LONDON, 31 October 2004 — The tour around the battlefield of Gettysburg finishes at a copse known as the “High Water Mark of the Confederacy.” Among these rolling Pennsylvanian hills the Union forces of the North staved off a final, heroic charge by 12,000 Southern troops in 1863. From that moment, the Confederate cause was doomed.
On Tuesday, the quintessential Yankee, John Kerry, hopes to deliver a similar knockout blow to the ambitions of born-again southerner George Bush. Pennsylvania is again a battleground. Across its cities and farmland an ideological struggle between North and South is being played out.
Neighborhood by neighborhood, the divisions are apparent in Kerry-Edwards and Bush-Cheney placards jostling for space on lawns. Since 2001 the president has visited this state more than three dozen times; Kerry over 20 times since March alone. Last week he brought Bill Clinton.

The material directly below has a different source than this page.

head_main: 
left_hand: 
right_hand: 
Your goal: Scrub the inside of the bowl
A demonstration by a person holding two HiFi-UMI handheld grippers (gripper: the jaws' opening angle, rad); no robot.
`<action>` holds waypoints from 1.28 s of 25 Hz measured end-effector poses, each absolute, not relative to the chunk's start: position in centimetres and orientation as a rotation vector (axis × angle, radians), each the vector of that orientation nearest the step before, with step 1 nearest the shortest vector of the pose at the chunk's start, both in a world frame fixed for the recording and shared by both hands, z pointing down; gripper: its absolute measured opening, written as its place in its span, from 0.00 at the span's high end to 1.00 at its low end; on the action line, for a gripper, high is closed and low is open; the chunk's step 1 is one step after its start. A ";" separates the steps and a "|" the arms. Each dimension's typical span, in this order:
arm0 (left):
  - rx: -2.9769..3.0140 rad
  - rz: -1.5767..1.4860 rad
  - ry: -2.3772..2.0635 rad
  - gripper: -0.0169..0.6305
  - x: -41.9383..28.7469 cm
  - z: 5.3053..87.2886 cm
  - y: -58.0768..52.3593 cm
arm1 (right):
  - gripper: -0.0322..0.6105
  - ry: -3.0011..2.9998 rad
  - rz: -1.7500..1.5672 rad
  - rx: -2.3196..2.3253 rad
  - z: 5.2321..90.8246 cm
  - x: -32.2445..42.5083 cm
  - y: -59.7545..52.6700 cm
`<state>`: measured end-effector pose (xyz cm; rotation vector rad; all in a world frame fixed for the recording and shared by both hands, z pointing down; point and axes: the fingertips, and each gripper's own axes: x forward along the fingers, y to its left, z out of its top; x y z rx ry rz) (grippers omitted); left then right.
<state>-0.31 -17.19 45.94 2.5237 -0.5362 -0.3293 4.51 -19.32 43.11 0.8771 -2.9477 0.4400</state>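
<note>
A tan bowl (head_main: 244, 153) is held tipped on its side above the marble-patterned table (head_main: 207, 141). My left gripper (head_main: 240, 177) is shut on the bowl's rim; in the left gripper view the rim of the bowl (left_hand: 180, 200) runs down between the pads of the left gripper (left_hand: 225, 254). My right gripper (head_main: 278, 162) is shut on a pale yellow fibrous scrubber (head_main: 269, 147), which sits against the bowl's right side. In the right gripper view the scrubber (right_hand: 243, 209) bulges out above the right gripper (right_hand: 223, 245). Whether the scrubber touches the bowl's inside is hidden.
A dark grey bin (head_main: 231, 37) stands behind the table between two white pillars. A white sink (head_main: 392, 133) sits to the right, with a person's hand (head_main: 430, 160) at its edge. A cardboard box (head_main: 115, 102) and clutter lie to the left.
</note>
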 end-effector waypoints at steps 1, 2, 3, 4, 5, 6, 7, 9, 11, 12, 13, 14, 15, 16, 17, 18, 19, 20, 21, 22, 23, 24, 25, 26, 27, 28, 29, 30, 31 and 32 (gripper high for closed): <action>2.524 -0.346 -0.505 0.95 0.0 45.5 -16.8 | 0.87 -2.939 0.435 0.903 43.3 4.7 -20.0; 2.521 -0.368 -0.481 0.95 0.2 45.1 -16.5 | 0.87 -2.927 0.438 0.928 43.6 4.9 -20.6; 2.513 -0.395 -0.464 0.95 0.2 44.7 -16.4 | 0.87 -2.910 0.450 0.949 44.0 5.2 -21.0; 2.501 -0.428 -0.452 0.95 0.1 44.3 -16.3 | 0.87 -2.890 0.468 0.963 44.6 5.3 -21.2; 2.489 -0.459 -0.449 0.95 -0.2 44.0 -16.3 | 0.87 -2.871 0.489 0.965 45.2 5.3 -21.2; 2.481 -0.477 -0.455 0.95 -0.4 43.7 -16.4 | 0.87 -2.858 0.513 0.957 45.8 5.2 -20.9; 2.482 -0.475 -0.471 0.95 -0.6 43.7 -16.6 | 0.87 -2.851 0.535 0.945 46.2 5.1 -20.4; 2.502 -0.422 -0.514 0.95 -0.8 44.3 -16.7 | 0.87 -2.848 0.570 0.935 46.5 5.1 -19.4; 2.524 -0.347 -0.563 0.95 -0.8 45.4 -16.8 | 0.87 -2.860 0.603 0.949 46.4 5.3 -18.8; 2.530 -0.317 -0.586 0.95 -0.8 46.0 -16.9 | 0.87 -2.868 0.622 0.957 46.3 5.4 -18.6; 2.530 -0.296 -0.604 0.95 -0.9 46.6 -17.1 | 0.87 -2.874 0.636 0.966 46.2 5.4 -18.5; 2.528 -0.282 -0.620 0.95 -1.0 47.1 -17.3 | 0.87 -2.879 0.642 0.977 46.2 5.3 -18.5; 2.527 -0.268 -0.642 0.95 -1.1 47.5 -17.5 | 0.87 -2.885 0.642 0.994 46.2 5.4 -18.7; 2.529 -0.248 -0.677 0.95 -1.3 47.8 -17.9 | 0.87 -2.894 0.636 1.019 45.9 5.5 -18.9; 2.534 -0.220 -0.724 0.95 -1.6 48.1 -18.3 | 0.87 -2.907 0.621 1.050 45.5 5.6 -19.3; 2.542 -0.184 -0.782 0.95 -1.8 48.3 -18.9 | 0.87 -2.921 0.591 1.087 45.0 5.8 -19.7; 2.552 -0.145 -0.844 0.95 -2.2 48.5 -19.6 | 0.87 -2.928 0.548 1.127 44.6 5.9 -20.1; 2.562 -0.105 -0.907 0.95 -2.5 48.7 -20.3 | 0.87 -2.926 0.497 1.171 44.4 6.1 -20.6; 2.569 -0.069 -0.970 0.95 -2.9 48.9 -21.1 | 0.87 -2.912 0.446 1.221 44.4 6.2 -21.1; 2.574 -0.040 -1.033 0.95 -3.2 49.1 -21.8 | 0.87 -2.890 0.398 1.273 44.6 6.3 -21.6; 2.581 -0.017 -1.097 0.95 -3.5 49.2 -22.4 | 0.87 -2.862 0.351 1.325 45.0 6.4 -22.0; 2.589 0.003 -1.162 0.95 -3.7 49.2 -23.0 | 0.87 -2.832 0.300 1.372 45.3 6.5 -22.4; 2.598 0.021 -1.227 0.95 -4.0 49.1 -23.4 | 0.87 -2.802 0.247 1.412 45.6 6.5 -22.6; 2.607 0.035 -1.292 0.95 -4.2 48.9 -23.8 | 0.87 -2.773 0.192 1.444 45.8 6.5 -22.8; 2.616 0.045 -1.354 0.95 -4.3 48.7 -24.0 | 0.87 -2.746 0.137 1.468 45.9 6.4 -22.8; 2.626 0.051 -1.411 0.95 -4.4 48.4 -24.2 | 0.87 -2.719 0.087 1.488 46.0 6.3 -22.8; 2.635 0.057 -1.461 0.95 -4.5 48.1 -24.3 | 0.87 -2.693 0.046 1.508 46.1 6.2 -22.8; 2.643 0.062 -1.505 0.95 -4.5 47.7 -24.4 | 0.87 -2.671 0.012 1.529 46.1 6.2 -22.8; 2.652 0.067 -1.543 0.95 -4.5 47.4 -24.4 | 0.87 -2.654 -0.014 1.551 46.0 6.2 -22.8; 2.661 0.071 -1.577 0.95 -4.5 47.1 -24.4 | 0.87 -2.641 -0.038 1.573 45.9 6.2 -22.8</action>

The ferocity of this election has reignited America’s simmering cultural divide. Pundits now split the country not between Confederates and Unionists, but between red (Republican) and blue (Democrat) states. Red-state inhabitants believe in God, guns and marriage, blue-state citizens in science, secular politics and social liberalism. It is no surprise that, outside of Iraq, the hot-button issues of this election focus on such controversies as stem-cell research, abortion, and gay marriage rather than deficits and health care.
Much of this can be traced to Bush. Elected as “a uniter, not a divider”, committed to compassionate conservatism, he pushed a ruthlessly partisan agenda. He has packed his Cabinet with zealots and spurned bipartisan initiatives, including the recommendations of the independent 9/11 Commission. The result is a nation at loggerheads.
Pennsylvania provides a microcosm of this ugly divide. It combines liberal Philadelphia with de-industrializing Pittsburgh and a conservative rural heartland. Al Gore won the state by a whisker in 2000, but many conservative Democrats are drawn to Bush’s faith-and- family rhetoric. Success will lie in Philadelphia’s sprawling suburbs, where Kerry has an edge. Bush, on the other hand, is courting the large Amish community.
At the national level, polls put neither candidate outside the margin of error. One of the favorite scenarios among Democrats is for Kerry to take the Electoral College, while Bush wins the popular vote. The probability of a dead heat in the college of 269-269 is minimal, but what is more likely is the election count descending into legal chaos. Some 20,000 lawyers stand ready as Democrats try to right Gore’s wrong with a barrage of lawsuits. Yet the Bush machine, headed by James Baker, has never been one to give up power lightly.
The real, lasting damage of such internecine strife is a collapse of faith in the institutional fabric. This election is likely to produce a record turnout, but if people feel their vote doesn’t count they quickly lose trust in the system of governance. If there are repeated allegations of fraud or the electoral process reverts to the appointed judges of the US Supreme Court, then the constitutional machinery will face allegations of illegitimacy.
The very process of effective administration could be in jeopardy. The party hostilities generated by this election mean that the man who wins will find it almost impossible to deliver a mandate, particularly in the case of Kerry who would probably face a Republican Congress and a revengeful right. Alternatively, Capitol Hill Democrats would not make the same mistake of cooperating with Bush as they did in the early days of his presidency.
It was precisely to banish such political division that Abraham Lincoln traveled to Gettysburg four months after the July 1863 battle. In the cemetery where tens of thousands soldiers lay, he delivered his famed address championing “government of the people, by the people, for the people”. But what Lincoln stressed was neither North nor South, Confederacy nor Union, but the wholeness of the nation. That national unity of purpose, which delivered so much of America’s greatness during the 20th century, will this week be tested as rarely before.
— Tristram Hunt is a visiting professor at Arizona State University.